__Description of the task__: Give the data below again exactly, and drop each picture from it.

━━━ Source material

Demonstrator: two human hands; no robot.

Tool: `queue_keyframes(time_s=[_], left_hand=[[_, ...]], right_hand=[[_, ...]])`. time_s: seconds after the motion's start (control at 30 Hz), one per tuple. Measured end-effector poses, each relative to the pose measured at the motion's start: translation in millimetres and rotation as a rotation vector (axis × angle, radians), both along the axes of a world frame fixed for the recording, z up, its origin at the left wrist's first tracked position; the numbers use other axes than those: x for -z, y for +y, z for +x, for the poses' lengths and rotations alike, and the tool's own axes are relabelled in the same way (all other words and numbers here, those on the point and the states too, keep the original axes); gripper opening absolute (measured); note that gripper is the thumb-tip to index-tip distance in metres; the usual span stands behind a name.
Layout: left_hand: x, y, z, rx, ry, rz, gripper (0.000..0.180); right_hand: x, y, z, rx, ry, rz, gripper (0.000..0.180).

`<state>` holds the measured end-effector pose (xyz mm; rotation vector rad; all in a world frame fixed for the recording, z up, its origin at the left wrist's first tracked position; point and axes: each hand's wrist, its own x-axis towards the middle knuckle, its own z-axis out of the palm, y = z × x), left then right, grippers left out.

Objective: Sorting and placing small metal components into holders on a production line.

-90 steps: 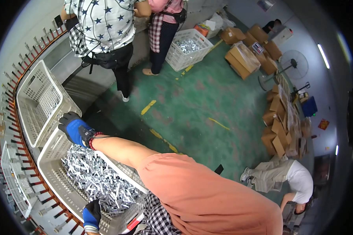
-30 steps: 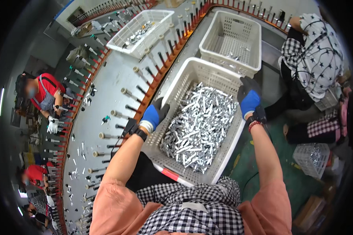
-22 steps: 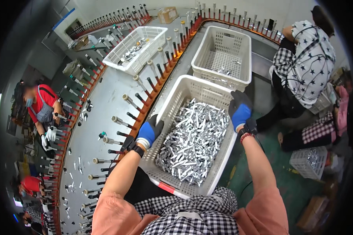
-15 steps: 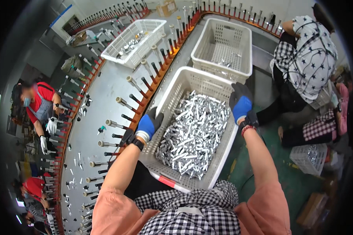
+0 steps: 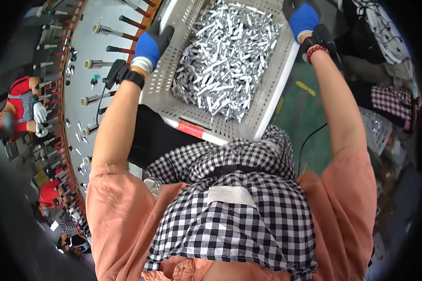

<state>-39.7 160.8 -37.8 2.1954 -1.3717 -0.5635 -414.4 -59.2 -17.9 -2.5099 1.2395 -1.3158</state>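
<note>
A white perforated plastic crate (image 5: 277, 86) stands at a slant in front of me, with a red label on its near end. Many small, shiny silver metal parts (image 5: 227, 61) lie heaped in it; their exact kind is too small to tell. My left hand (image 5: 151, 46), in a blue glove with dark fingers, grips the crate's left rim. On the right rim my right hand (image 5: 303, 18), gloved alike, has hold of the far part, its fingertips partly cut off by the upper edge. Both wrists carry black strapped devices.
Left of the crate runs a grey table (image 5: 86, 47), edged by a rail of upright rods with pale round tips (image 5: 98, 29). Co-workers in red (image 5: 21, 86) sit beyond it. At right are a seated person's checked clothing (image 5: 391, 100) and another white crate (image 5: 375, 126).
The view has tilted down toward my body, so the crate and both hands sit higher in the picture. The crates behind have left the view. Both hands stay at the crate's rims.
</note>
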Motion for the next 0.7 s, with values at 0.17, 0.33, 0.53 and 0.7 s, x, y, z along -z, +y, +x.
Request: queue_keyframes(time_s=[0.17,0.33,0.53,0.7], left_hand=[[-8.0,2.5,2.4,-0.017,-0.034,0.045,0.070],[-28.1,-3.5,-22.6,-0.062,-0.089,0.079,0.065],[-26.5,1.7,-16.6,-0.039,-0.084,-0.018,0.060],[-28.6,0.3,-21.3,-0.009,-0.009,0.009,0.051]], right_hand=[[-5.4,3.9,3.8,-0.009,0.016,0.008,0.026],[-1.5,1.1,-5.9,0.024,0.034,0.029,0.026],[2.8,0.6,1.3,0.038,0.036,-0.016,0.025],[4.2,0.9,-3.8,0.018,0.019,-0.023,0.025]])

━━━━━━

__Finished task__:
Demonstrator: two human hands; no robot.

Tool: `queue_keyframes(time_s=[_], left_hand=[[_, ...]], right_hand=[[_, ...]])`. time_s: seconds after the motion's start (control at 30 Hz), one per tuple. Measured end-effector poses, each relative to the pose measured at the motion's start: translation in millimetres and rotation as a rotation vector (axis × angle, radians), both along the axes of a world frame fixed for the recording, z up, its origin at the left wrist's first tracked position; the numbers use other axes than those: x for -z, y for +y, z for +x, for the poses' lengths and rotations alike, and the tool's own axes are relabelled in the same way (all other words and numbers here, those on the point and the states too, keep the original axes); gripper opening absolute (measured); note that gripper is the thumb-tip to index-tip distance in metres; the usual span stands behind a name.
Layout: left_hand: x, y, z, rx, ry, rz, gripper (0.000..0.180); right_hand: x, y, z, rx, ry, rz, gripper (0.000..0.180).

`<state>` holds the measured end-effector pose (xyz mm; rotation vector rad; all in a world frame fixed for the recording, z up, its origin at the left wrist's first tracked position; point and axes: each hand's wrist, its own x-axis towards the middle knuckle, its own z-axis out of the palm, y = z × x), left then right, grippers left out.

Objective: Sorting and placing small metal components into holders on a production line.

-90 steps: 
-30 steps: 
-22 steps: 
-15 steps: 
+0 steps: 

<state>-39.7 160.8 -37.8 2.1954 -1.3717 -0.5635 -414.4 -59.2 -17.9 -2.5099 1.2395 -1.3158</state>
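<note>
A white perforated plastic crate (image 5: 277, 86) stands at a slant in front of me, with a red label on its near end. Many small, shiny silver metal parts (image 5: 227, 61) lie heaped in it; their exact kind is too small to tell. My left hand (image 5: 151, 46), in a blue glove with dark fingers, grips the crate's left rim. On the right rim my right hand (image 5: 303, 18), gloved alike, has hold of the far part, its fingertips partly cut off by the upper edge. Both wrists carry black strapped devices.
Left of the crate runs a grey table (image 5: 86, 47), edged by a rail of upright rods with pale round tips (image 5: 98, 29). Co-workers in red (image 5: 21, 86) sit beyond it. At right are a seated person's checked clothing (image 5: 391, 100) and another white crate (image 5: 375, 126).
The view has tilted down toward my body, so the crate and both hands sit higher in the picture. The crates behind have left the view. Both hands stay at the crate's rims.
</note>
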Motion for the next 0.7 s, with values at 0.17, 0.33, 0.53 and 0.7 s, x, y, z along -z, +y, +x.
Request: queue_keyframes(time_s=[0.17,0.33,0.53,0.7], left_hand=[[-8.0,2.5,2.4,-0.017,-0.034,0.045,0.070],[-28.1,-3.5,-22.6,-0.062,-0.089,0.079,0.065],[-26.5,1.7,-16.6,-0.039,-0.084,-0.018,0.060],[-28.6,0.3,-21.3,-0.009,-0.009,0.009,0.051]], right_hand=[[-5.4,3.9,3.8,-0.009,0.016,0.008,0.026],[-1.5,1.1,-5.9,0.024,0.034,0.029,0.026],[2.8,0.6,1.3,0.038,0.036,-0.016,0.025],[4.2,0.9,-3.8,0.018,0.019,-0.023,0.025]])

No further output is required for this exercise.